Berkman points to the L-shaped building at the centre of his model. Crafted from matchsticks and balsa wood, painted crudely to show distinguishing features, it sits among other less detailed pieces in plain wood. Union Station, on the corner of White and Patriot, says Berkman, buff and brown brick with sandstone trim, ninety nine by one twenty three feet, gable roofs on both wings, hipped-roof dormers on the north and west elevation. The grand opening is tomorrow, starting at ten, says Berkman. It’ll be busier than The Midway during the Fair, Sham interrupts excitedly. Exactly, says Berkman, annoyed; the crowds will be on the lines, back across to the yard — we need to be as close as possible to the canopies over the platform, you know, to optimise the damage. I got nails from Meeker’s Hardware, across the block from the station, grunts Bakunin — it’ll go with a pop like the Kohanza dam. Did you put in shards of danburite, like I said, stammers Sham, excited again. Shut up Zapata, says Bakunin gruffly. The canopies run alongside tall windows, made to look like sidelights, continues Berkman; a hint of Colonial Revival style, like Richardson’s Buffalo State Asylum — have you been there? Is this relevant, growls Bakunin.

This is where we need to put it, says Berkman; he points to a spot next to the platform halfway along the track side of the building, his hand shaking and his eyelids twitching nervously. Hairy Josephine opens the door from the kitchen, shocking Berkman whose arm goes into full spasm; the model buildings scatter across the floor as he cries out in pain.

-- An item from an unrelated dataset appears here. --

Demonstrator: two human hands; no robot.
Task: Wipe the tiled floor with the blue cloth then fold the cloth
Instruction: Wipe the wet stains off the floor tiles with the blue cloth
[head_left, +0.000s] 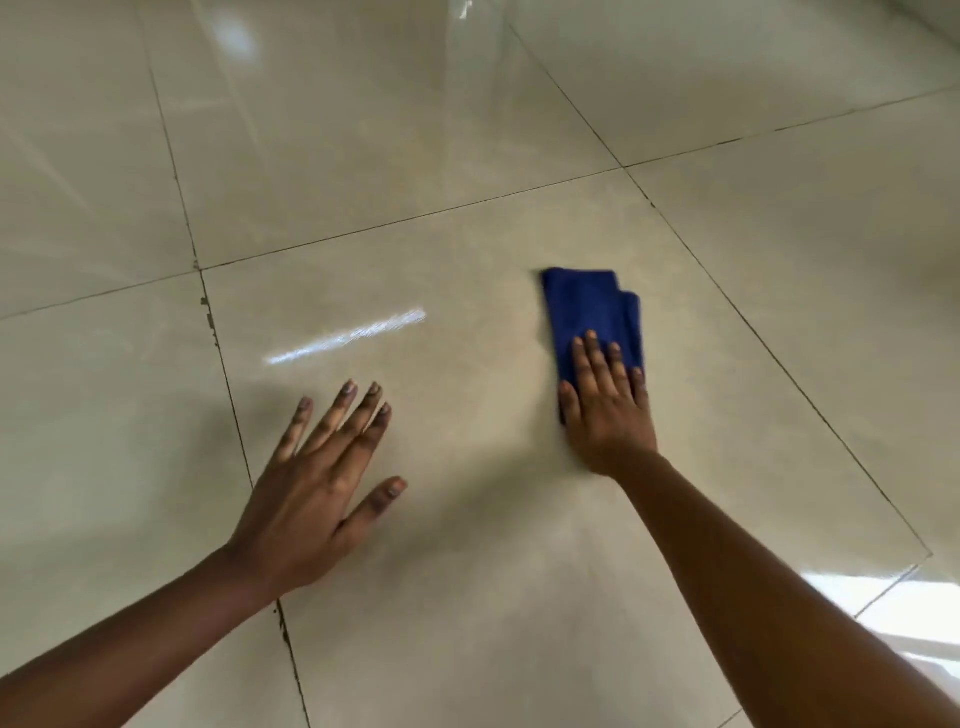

The next day, after spending the night under the stars at the graveside of Albert Afraid of Hawk, the exotic Oglala Sioux tribesman who he’d seen die on stage the year before during a performance of Buffalo Bill’s Wild West Show, Sham Zapata oversleeps and doesn’t make it to the station till long after the crowds have dispersed. Victor Bakunin, still drunk from the night before, clutching the bottle of ethanol in one hand and a sack of explosives and nails in the other, gets his position all wrong. Even if he hadn’t left the detonator under the floorboards in his boarding house room, the fact that Berkman had got confused (and put his model back together incorrectly after his seizure) meant that the blast wouldn’t have got close to damaging the station from where Viktor stood. Making his way through the crowd, beady eyes peeled for action despite still reeking of stale urine and pisco sour after being locked out of the house by his wife, Clive Proctitis cuts a sorry figure, the public he serves backing away from him in disgust.

Up on the platform, tears trickling down his cheeks, Berkman Fiasco feels his fingers start to twitch, as he watches strangers on a train, the first to pass through the station. He closes his eyes, and can’t remember where he is, or what he might be doing there.